▸ AIM OF THE EXERCISE: Everything from the line containing "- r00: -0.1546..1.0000" through the line containing "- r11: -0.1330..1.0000" should be repeated exactly, and nothing else from the data.

▸ MATERIAL PROVIDED:
################

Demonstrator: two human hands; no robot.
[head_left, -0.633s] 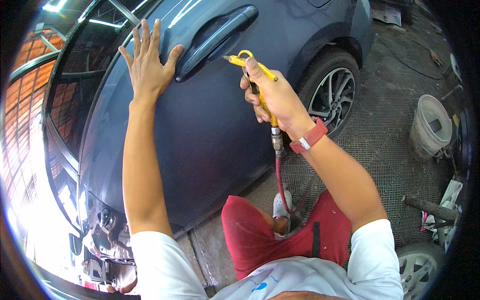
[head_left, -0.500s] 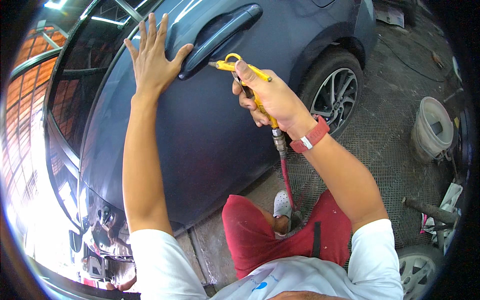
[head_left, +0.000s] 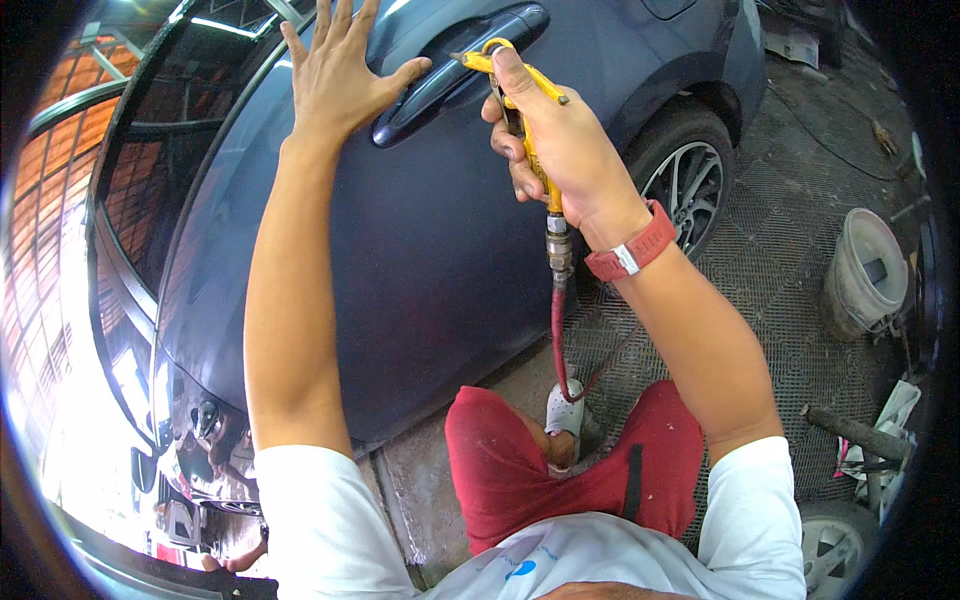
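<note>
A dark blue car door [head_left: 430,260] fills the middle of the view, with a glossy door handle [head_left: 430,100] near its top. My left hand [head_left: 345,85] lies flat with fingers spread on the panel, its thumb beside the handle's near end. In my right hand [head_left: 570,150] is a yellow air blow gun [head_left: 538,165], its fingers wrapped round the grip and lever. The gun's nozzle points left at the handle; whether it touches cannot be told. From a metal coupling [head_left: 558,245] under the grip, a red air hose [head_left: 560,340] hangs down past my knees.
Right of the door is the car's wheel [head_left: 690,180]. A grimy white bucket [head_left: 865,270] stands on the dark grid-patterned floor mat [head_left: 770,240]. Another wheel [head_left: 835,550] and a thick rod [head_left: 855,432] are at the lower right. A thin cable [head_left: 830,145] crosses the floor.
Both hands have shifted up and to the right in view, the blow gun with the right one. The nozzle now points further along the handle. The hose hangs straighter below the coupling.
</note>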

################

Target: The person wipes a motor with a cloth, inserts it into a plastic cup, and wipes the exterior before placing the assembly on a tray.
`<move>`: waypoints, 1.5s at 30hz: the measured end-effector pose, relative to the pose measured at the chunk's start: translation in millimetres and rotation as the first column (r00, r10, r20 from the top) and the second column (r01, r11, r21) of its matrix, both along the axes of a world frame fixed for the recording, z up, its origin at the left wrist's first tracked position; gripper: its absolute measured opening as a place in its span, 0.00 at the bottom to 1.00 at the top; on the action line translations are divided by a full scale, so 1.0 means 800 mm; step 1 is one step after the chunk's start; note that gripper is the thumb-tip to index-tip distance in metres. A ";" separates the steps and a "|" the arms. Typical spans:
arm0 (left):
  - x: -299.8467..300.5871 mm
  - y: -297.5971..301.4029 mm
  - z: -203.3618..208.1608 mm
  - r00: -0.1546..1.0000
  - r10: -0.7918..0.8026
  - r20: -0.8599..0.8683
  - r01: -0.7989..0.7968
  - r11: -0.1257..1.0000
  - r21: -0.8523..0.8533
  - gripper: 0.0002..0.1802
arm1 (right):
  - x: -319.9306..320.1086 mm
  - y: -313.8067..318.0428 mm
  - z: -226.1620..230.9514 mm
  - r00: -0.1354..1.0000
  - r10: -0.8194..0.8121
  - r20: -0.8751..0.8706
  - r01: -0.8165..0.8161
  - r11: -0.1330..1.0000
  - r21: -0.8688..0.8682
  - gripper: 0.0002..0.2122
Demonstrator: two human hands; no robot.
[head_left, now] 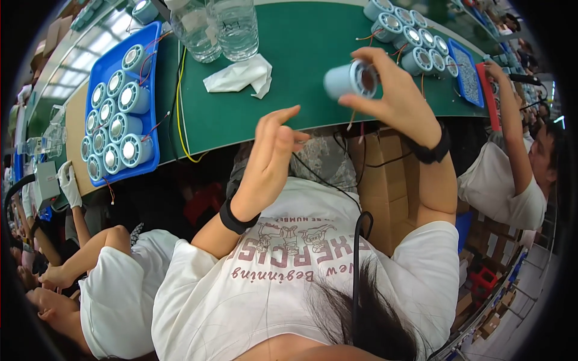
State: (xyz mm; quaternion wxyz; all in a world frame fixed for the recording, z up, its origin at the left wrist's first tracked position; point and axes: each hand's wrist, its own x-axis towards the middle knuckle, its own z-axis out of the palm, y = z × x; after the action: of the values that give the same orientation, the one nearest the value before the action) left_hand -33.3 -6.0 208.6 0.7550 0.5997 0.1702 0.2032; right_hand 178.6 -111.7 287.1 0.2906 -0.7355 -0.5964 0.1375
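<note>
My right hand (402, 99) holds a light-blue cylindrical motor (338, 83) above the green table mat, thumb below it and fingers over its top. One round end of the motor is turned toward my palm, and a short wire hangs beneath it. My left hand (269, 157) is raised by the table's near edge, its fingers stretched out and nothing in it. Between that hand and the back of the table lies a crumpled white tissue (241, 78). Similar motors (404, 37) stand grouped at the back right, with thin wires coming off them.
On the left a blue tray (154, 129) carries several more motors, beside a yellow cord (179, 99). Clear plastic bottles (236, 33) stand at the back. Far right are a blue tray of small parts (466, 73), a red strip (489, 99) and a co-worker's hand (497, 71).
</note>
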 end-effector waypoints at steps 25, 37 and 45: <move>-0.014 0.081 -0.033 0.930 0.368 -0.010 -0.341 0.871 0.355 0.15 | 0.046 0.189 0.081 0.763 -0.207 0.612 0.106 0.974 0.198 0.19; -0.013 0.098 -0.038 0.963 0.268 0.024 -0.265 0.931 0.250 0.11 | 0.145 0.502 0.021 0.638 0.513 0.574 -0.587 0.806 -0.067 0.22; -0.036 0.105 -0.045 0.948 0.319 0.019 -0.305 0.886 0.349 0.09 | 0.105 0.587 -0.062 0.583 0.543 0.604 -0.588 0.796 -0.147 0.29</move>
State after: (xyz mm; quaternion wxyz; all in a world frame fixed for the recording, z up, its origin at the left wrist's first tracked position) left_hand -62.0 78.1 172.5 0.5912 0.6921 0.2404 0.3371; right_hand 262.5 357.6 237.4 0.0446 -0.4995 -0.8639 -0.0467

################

▸ ANSWER TO THIS EXERCISE:
  - r00: -0.1546..1.0000
  - r10: -0.7918..0.8026
  - r20: -0.8599..0.8683
  - r01: -0.7989..0.7968
  - r11: -0.1257..1.0000
  - r21: -0.8523..0.8533
  - gripper: 0.0002..0.1802
arm1 (right):
  - x: -319.9306..320.1086 mm
  - y: -313.8067..318.0428 mm
  - z: -226.1620..230.9514 mm
  - r00: -0.1354..1.0000
  - r10: -0.8194..0.8121
  - r20: -0.8751..0.8706
  - r01: -0.8165..0.8161
  - r11: -0.1330..1.0000

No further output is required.